Work order:
Using the listing below, report all lines holding the word "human".

▼

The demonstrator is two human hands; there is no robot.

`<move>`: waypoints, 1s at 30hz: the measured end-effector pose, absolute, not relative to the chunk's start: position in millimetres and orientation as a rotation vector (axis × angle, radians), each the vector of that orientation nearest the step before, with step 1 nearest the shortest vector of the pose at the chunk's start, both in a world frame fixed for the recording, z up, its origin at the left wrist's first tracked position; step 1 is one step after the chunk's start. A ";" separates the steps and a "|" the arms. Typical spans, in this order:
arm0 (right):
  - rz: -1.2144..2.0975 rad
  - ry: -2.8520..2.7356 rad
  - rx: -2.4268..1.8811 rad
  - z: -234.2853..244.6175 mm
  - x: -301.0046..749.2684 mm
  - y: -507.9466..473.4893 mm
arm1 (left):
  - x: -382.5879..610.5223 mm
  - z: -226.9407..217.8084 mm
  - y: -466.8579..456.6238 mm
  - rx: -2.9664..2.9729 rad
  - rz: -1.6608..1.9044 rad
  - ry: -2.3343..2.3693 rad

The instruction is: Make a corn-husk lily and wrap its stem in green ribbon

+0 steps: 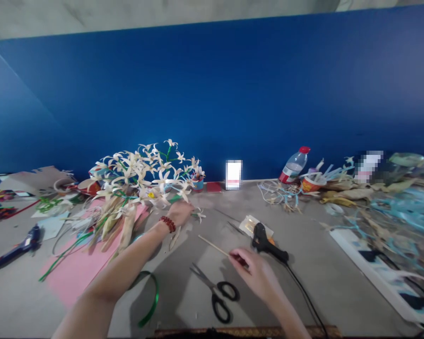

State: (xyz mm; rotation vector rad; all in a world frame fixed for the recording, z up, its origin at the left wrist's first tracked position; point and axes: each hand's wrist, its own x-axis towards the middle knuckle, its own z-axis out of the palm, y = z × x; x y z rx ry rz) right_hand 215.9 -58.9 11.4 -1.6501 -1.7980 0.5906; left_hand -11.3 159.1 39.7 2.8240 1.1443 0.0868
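Note:
My left hand (181, 214), with a red bead bracelet on the wrist, reaches to the near edge of a bunch of white flowers (162, 177) on green stems. Its fingers are mostly hidden by the back of the hand and the petals, so any hold is unclear. Close to its fingertips lies a small white flower (199, 215). Between the closed fingers of my right hand (249, 266) is a thin wooden stick (214, 246), pointing up and left. Black-handled scissors (215, 289) lie partly open just left of that hand. A black glue gun (266, 242) rests beyond it.
Pink paper (74, 270) and dried husks (108, 226) lie left, near a blue glue gun (23, 247). A green ribbon (155, 299) curls in front. At right are a bottle (294, 165), a paper cup (313, 182), blue strips (406, 207) and a power strip (367, 270).

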 end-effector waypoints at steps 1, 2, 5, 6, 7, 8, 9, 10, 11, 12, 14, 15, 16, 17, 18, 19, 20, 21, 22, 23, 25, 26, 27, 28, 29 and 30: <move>0.587 -1.807 -1.652 11.0 215.6 -58.8 | -13.7 42.5 158.2 2.828 0.089 1.164; 0.582 -1.815 -1.653 10.6 215.2 -58.9 | -16.5 45.2 156.1 2.831 0.095 1.184; 0.570 -1.834 -1.654 10.2 215.5 -60.3 | -30.4 54.6 143.3 2.822 0.130 1.224; 0.568 -1.840 -1.654 10.4 216.6 -61.1 | -37.8 58.8 136.6 2.814 0.141 1.227; 0.564 -1.844 -1.654 10.8 218.5 -62.0 | -47.1 63.7 128.7 2.805 0.143 1.218; 0.557 -1.848 -1.654 11.3 221.1 -62.9 | -58.4 69.2 119.6 2.797 0.135 1.188; 0.541 -1.849 -1.656 11.8 224.3 -63.9 | -71.5 75.0 109.5 2.794 0.125 1.131; 0.514 -1.845 -1.660 12.2 228.0 -64.9 | -86.0 80.5 98.6 2.794 0.110 1.002; 0.479 -1.835 -1.667 12.3 231.9 -65.7 | -101.0 85.2 86.9 2.776 0.062 0.865; 0.437 -1.821 -1.674 11.9 235.5 -66.2 | -115.6 88.5 74.7 2.738 -0.005 0.780; 0.358 -1.786 -1.686 9.5 240.5 -65.6 | -139.6 89.0 49.8 2.670 -0.177 0.740; 0.330 -1.770 -1.685 7.8 241.2 -64.1 | -147.8 85.9 37.9 2.663 -0.232 0.804; 0.317 -1.761 -1.683 6.0 240.3 -61.9 | -153.4 80.5 27.0 2.671 -0.276 0.867; 0.322 -1.761 -1.673 4.7 237.9 -59.1 | -156.6 73.6 17.6 2.687 -0.301 0.933; 0.342 -1.769 -1.653 4.2 234.2 -56.3 | -157.9 65.8 9.8 2.702 -0.313 0.968; 0.375 -1.783 -1.626 4.7 229.8 -53.6 | -157.9 58.2 3.8 2.725 -0.310 0.981; 0.413 -1.796 -1.597 6.2 225.0 -51.6 | -156.9 51.5 -0.5 2.756 -0.293 0.974; 0.449 -1.803 -1.570 8.5 220.6 -50.3 | -155.2 46.6 -3.1 2.788 -0.252 0.948; 0.477 -1.800 -1.553 11.2 216.7 -49.7 | -153.0 43.8 -4.0 2.810 -0.189 0.905; 0.495 -1.783 -1.551 13.8 213.6 -49.9 | -150.1 43.3 -3.0 2.816 -0.109 0.862; 0.553 -1.707 -1.575 17.6 208.2 -52.0 | -140.6 47.5 3.5 2.777 0.071 0.822; 0.623 -1.650 -1.585 18.4 205.0 -53.5 | -133.0 51.4 8.3 2.758 0.157 0.836; 0.730 -1.585 -1.578 18.5 200.9 -55.2 | -122.9 55.6 13.2 2.751 0.244 0.859; 0.869 -1.518 -1.542 18.0 195.6 -56.7 | -110.2 59.7 17.7 2.764 0.321 0.857; 1.005 -1.454 -1.480 17.1 189.2 -57.9 | -95.0 63.3 21.3 2.785 0.377 0.830; 1.113 -1.399 -1.398 16.0 182.0 -58.7 | -77.9 66.0 24.1 2.808 0.423 0.776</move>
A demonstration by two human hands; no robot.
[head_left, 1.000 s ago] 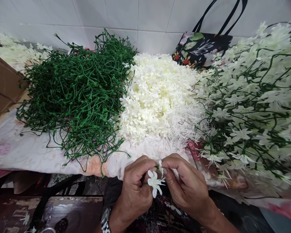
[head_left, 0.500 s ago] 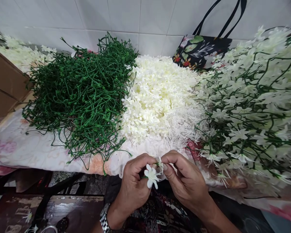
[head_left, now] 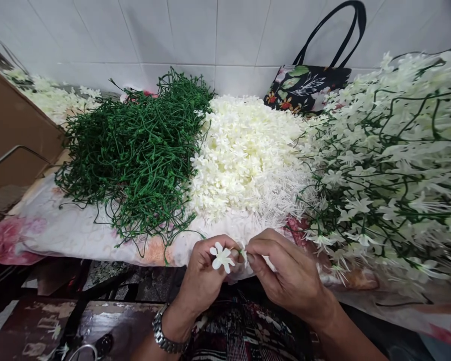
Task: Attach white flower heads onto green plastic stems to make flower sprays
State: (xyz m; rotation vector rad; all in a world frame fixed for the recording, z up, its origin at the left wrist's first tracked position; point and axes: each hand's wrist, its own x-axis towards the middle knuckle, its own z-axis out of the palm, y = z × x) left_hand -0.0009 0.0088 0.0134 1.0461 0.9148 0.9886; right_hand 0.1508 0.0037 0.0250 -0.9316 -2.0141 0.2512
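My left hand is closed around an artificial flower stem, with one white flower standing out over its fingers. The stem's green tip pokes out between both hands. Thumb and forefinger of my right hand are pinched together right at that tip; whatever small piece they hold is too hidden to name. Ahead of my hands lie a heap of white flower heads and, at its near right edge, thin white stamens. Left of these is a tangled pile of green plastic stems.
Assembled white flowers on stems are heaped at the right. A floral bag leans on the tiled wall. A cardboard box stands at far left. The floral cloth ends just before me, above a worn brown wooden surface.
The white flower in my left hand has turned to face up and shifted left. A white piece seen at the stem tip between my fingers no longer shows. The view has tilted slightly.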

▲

Expected answer:
The demonstrator is two human hands; there is no robot.
A demonstration by two human hands; no robot.

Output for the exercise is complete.